Content starts

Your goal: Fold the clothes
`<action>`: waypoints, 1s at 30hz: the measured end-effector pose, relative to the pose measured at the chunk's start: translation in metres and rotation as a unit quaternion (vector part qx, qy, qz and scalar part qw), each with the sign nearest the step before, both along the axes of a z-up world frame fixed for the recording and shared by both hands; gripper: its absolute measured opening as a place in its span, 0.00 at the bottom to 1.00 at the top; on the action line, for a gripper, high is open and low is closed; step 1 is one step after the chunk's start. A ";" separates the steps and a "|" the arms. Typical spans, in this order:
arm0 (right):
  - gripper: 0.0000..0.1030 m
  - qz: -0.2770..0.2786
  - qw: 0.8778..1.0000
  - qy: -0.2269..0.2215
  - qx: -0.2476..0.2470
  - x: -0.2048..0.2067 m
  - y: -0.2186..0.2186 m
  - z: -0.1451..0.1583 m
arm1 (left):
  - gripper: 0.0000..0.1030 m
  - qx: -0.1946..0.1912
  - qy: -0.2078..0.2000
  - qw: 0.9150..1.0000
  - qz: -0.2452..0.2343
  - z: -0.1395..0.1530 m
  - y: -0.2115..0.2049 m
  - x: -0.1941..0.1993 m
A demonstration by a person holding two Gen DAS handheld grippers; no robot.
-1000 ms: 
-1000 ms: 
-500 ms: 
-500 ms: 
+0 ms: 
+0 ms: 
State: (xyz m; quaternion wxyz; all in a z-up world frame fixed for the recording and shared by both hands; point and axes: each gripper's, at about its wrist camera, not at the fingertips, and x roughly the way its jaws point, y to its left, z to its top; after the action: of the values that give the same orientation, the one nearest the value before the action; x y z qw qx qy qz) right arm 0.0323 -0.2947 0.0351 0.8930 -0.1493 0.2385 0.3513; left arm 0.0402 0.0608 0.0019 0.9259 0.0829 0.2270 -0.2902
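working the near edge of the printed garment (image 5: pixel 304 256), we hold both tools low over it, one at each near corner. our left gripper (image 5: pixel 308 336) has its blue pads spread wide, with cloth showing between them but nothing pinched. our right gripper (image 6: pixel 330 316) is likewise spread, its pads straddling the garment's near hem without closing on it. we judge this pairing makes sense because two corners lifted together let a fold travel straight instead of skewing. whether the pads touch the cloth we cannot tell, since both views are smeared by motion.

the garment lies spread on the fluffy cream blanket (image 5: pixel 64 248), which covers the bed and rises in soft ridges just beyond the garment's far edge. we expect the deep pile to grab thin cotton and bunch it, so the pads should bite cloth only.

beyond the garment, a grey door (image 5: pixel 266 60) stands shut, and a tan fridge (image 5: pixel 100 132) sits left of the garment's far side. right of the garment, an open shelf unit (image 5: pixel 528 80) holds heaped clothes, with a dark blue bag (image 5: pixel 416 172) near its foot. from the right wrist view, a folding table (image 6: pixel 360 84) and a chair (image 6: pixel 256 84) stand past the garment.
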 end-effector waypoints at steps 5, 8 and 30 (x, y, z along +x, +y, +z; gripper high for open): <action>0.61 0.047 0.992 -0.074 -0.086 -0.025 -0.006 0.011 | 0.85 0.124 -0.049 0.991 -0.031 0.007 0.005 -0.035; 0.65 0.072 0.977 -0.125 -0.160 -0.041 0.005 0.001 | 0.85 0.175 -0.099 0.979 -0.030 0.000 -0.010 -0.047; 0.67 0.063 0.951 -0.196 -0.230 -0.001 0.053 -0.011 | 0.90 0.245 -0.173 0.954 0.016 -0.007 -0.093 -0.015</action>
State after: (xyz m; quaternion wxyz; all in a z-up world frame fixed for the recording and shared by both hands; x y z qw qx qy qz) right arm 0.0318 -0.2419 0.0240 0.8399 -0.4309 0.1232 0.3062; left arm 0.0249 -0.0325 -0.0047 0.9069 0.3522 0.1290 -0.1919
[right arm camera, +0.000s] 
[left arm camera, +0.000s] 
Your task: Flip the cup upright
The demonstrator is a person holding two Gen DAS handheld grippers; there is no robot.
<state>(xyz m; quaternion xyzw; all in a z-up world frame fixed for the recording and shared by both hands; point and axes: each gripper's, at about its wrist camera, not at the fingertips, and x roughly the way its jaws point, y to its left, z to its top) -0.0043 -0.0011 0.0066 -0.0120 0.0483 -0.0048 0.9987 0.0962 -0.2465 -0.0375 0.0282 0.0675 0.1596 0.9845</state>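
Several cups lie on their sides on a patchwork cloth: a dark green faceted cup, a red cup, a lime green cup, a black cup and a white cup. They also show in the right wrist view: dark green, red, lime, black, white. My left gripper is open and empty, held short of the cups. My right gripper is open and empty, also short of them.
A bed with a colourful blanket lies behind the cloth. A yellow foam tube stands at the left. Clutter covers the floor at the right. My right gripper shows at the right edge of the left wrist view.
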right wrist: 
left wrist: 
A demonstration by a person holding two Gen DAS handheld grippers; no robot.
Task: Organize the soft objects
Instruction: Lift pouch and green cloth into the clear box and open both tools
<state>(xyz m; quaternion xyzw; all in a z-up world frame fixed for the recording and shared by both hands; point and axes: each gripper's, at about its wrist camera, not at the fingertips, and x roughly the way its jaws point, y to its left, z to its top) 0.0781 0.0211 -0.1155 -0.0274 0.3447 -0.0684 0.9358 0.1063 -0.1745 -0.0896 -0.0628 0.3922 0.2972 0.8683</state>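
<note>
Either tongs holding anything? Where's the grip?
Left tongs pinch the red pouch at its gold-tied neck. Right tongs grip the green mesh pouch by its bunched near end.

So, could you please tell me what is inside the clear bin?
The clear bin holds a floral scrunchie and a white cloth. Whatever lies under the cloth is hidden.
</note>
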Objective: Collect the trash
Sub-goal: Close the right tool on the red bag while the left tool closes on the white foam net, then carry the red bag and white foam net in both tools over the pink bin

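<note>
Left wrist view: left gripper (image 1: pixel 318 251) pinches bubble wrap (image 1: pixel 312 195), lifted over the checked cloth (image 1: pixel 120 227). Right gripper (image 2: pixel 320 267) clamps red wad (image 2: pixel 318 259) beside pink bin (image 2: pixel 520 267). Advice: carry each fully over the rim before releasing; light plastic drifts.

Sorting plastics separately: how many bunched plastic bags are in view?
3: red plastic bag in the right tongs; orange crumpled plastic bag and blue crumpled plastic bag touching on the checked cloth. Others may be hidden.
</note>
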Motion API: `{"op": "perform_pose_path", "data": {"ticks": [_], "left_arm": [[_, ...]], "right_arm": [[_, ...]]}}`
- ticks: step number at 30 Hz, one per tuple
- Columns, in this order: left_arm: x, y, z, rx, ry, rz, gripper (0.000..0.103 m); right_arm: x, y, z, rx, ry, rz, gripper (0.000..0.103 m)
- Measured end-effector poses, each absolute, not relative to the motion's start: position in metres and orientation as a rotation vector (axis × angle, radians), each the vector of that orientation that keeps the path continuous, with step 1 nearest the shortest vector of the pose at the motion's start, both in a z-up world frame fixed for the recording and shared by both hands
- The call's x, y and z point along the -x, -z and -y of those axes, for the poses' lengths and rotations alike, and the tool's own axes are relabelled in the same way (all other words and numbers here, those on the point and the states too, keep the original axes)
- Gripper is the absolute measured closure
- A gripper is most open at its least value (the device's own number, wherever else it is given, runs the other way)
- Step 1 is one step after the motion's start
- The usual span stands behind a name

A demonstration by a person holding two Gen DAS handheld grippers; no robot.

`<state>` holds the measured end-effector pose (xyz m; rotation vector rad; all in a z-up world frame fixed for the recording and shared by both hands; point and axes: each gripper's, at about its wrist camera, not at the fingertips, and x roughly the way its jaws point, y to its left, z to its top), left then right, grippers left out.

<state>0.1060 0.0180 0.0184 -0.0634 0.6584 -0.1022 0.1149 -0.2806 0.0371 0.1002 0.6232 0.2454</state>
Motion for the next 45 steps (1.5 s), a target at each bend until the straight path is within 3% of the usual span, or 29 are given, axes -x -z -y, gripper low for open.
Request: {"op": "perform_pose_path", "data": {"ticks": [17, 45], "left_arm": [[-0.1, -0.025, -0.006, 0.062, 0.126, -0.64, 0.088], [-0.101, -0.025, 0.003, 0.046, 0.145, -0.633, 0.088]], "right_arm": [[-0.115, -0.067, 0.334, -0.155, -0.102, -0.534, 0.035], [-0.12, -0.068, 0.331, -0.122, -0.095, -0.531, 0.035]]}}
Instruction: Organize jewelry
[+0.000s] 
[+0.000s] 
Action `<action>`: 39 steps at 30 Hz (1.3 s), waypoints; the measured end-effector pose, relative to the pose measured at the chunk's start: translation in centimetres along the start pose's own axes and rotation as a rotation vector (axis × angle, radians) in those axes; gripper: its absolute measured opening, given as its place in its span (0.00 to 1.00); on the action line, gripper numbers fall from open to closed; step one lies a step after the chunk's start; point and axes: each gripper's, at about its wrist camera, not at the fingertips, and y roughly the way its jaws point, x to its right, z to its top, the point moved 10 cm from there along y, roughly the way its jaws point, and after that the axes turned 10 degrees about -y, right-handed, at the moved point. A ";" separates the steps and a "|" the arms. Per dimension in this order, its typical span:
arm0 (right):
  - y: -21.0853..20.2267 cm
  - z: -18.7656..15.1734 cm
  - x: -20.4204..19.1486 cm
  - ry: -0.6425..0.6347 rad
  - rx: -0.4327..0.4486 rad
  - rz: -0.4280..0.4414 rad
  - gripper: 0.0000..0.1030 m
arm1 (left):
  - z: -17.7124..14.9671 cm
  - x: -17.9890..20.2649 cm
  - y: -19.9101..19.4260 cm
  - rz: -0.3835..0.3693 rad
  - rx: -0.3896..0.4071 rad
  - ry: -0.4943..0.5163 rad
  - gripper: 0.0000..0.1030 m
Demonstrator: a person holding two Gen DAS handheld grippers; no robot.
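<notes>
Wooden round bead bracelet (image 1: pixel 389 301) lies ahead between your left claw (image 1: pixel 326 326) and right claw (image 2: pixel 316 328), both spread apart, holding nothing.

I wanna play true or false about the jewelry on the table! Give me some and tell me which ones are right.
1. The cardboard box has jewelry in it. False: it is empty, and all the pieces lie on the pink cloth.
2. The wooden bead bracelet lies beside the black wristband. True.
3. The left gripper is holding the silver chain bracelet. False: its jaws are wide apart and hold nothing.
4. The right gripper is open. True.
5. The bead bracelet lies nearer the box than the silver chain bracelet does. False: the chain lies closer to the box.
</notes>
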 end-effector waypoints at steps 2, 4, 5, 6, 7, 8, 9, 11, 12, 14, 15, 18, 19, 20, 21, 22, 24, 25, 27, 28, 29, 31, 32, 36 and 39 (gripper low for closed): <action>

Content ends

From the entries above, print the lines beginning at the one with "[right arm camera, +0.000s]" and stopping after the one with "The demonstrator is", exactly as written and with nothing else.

**Task answer**.
[right arm camera, +0.000s] 
[left arm camera, +0.000s] 
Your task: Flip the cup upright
The demonstrator is a person holding two Gen DAS handheld grippers; there is no robot.

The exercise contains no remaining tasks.